> [Problem details] Only a number is wanted here: the count of lines in the entries below that include the word "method".

> [Input records]
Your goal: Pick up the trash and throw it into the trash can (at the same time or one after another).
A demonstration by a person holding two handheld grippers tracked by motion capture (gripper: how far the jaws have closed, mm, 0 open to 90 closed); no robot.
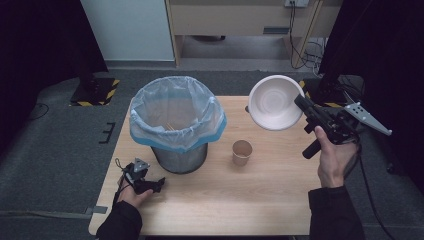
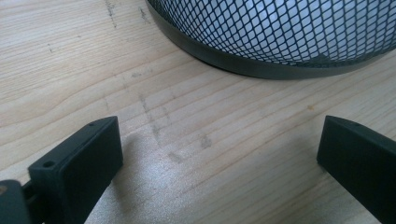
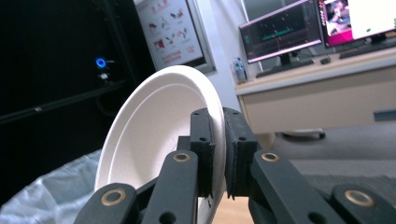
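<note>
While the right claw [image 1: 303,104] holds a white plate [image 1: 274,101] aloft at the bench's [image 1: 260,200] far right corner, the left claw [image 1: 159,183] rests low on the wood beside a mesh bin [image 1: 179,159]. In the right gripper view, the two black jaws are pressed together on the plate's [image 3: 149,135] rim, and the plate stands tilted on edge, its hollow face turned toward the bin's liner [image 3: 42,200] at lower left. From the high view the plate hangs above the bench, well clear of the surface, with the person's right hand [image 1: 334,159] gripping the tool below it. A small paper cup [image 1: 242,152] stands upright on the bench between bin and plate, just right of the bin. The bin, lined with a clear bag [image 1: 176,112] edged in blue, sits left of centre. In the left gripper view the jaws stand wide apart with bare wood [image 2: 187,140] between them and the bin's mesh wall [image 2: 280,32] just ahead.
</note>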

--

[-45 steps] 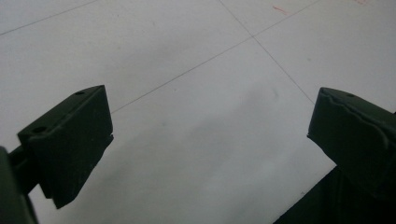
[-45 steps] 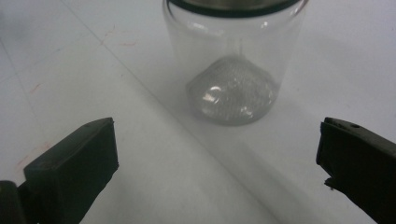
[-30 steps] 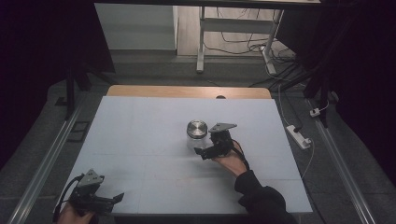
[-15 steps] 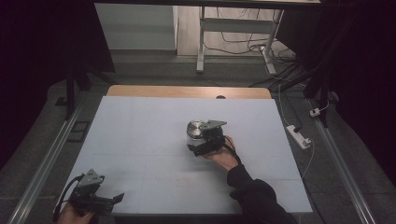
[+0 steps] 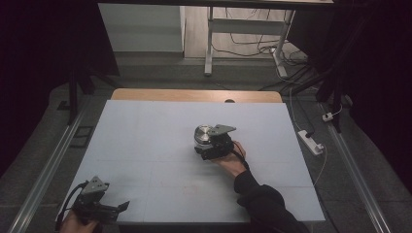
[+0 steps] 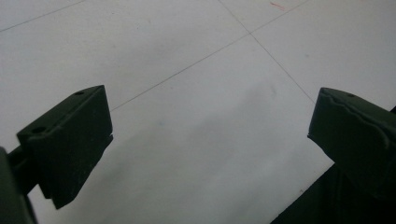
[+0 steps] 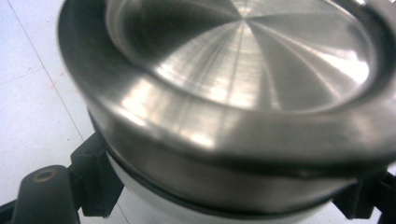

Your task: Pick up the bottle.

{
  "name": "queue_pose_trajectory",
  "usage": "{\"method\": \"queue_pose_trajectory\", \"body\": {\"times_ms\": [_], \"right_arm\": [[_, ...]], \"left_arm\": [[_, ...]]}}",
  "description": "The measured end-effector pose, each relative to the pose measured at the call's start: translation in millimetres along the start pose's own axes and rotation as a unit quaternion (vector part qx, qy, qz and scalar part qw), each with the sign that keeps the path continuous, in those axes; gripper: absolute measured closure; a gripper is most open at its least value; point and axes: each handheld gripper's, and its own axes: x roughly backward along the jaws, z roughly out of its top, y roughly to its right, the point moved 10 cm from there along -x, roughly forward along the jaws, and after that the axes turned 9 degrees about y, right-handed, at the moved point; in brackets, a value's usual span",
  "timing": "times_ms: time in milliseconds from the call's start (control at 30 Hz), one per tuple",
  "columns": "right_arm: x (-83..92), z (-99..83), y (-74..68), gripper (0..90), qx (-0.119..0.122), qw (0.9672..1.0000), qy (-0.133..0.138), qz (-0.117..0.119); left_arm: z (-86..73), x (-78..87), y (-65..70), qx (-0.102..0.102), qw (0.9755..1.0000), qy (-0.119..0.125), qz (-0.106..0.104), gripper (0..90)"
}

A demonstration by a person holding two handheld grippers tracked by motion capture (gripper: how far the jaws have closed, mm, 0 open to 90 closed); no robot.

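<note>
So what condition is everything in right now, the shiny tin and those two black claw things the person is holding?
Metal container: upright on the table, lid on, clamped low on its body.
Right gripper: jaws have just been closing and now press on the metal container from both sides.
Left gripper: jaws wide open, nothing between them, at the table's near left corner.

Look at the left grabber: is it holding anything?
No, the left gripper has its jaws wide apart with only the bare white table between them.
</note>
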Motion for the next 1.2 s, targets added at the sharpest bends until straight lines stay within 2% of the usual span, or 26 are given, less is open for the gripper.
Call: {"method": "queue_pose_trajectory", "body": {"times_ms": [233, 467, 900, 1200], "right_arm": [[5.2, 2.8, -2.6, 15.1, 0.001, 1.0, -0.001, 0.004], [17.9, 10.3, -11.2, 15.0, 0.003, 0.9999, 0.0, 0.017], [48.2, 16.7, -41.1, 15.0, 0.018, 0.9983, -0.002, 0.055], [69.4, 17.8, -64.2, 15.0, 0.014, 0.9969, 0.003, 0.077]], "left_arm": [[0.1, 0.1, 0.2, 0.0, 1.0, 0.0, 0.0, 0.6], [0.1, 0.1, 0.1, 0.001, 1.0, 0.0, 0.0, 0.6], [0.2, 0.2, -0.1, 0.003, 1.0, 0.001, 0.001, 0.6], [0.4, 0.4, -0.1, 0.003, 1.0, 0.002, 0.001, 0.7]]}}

> [Result for this task] 2